How to complete this task —
Each line below from the one containing "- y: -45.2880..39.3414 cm" through the one containing "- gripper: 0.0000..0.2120" should be output exactly as it stands, and no other line should appear.
Stored data START
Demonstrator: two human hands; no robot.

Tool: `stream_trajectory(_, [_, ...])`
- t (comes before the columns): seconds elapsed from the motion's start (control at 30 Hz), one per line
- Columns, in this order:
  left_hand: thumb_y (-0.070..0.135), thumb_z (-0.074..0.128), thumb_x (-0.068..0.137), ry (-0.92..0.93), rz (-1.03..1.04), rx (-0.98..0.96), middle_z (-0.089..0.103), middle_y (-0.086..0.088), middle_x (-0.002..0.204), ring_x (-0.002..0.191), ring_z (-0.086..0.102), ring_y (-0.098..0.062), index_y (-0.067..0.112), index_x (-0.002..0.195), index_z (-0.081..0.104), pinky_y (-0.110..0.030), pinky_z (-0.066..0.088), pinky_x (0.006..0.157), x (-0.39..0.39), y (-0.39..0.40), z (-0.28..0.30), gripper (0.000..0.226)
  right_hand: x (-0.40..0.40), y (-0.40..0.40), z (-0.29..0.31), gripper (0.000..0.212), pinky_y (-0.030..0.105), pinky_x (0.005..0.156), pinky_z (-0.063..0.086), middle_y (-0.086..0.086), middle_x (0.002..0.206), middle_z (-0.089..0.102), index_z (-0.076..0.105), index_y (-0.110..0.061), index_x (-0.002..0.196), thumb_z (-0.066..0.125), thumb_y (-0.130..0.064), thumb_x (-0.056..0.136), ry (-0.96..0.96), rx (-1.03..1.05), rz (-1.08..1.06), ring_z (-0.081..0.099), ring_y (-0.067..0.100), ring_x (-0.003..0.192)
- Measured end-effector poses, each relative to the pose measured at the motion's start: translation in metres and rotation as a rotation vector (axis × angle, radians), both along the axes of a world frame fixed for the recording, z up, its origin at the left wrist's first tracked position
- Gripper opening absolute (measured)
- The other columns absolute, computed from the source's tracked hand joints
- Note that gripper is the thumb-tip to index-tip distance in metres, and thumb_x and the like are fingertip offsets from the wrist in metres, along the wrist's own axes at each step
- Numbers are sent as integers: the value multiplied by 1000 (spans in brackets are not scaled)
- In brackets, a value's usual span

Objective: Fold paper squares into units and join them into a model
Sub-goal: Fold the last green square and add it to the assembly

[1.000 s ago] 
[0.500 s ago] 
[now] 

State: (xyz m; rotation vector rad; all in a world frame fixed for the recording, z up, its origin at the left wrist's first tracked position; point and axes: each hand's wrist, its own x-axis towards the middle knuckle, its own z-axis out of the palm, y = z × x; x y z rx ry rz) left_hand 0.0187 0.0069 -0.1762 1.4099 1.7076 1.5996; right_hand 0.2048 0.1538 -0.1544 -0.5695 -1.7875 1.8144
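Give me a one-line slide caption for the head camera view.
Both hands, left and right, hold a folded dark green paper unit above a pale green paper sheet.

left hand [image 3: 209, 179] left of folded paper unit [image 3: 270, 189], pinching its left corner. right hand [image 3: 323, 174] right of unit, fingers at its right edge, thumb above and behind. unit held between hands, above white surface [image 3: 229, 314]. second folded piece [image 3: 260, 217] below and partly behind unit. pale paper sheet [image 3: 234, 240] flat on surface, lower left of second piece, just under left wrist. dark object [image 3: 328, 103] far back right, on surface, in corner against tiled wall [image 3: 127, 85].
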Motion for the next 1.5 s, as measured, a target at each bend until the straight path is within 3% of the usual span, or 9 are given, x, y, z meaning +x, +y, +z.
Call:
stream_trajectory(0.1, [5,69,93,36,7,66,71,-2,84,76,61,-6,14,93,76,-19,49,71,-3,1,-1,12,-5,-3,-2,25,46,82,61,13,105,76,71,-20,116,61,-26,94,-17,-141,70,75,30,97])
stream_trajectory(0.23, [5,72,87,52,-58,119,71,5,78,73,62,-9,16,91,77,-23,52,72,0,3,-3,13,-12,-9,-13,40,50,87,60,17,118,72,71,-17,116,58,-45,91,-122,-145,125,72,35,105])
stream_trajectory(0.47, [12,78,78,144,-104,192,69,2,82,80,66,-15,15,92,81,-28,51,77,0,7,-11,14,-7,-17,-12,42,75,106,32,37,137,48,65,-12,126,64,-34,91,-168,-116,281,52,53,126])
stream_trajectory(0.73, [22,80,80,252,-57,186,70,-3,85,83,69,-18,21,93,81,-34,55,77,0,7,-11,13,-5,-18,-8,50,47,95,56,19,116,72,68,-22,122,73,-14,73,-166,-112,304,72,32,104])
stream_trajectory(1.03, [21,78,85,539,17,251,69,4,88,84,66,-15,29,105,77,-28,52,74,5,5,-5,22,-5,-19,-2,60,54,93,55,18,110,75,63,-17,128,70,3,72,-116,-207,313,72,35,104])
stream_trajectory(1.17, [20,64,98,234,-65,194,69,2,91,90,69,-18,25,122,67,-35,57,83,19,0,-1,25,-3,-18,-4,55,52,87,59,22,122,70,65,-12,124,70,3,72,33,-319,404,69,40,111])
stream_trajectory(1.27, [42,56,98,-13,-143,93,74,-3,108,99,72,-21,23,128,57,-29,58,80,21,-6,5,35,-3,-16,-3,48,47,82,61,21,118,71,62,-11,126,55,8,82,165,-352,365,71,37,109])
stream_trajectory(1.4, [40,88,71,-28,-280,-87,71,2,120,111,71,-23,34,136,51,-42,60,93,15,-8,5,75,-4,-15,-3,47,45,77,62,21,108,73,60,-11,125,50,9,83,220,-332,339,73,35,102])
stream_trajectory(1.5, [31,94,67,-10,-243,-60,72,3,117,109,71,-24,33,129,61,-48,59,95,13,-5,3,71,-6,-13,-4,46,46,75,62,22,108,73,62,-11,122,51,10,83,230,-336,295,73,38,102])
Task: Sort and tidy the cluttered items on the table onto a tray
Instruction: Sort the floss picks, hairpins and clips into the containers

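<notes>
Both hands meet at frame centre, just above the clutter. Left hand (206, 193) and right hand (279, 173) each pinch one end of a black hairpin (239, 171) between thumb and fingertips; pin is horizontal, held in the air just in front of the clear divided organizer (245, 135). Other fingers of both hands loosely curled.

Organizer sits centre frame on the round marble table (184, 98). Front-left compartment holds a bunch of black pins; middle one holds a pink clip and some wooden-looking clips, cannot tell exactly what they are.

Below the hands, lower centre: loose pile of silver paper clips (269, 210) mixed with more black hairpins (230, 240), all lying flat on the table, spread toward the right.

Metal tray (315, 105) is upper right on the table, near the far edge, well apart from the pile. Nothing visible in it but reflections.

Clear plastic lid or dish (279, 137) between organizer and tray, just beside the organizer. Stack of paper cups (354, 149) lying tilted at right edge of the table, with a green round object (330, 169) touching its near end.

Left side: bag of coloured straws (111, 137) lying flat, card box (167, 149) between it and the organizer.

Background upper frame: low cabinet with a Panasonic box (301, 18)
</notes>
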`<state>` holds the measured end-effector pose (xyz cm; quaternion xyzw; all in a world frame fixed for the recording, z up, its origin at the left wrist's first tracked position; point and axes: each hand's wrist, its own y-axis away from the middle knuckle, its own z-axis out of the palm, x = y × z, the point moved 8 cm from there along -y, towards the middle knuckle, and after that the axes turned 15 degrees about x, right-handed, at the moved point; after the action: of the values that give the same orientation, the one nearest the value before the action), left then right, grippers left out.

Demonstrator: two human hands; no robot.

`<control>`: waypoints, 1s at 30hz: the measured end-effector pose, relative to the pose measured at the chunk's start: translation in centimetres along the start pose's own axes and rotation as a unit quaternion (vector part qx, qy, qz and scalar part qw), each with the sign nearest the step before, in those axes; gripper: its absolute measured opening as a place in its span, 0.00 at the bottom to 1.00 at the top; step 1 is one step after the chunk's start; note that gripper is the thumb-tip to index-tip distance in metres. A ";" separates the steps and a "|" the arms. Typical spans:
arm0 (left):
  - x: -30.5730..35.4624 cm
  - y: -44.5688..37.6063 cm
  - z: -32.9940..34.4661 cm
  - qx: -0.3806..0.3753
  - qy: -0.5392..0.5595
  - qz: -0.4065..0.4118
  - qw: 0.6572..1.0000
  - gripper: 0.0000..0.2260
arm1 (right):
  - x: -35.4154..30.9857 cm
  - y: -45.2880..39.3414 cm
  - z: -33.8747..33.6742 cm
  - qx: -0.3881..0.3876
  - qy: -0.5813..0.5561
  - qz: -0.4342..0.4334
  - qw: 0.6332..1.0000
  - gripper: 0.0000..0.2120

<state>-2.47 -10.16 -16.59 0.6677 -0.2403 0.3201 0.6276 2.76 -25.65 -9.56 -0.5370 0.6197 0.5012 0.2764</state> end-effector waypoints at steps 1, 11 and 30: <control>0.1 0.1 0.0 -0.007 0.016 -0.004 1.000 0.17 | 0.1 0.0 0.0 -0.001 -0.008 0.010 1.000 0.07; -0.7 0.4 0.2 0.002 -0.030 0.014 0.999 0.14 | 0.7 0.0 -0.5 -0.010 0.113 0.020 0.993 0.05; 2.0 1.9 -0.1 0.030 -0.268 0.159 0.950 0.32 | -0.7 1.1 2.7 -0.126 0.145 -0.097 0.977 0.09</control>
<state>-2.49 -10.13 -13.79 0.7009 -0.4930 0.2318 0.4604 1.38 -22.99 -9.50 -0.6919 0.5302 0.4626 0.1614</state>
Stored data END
Completed exercise —
  - y: -45.2880..39.3414 cm
  - z: -33.8747..33.6742 cm
  - qx: -0.3881..0.3876
  - qy: -0.5813..0.5561
  - qz: -0.4342..0.4334
  - qw: 0.6332..1.0000
  - gripper: 0.0000..0.2120

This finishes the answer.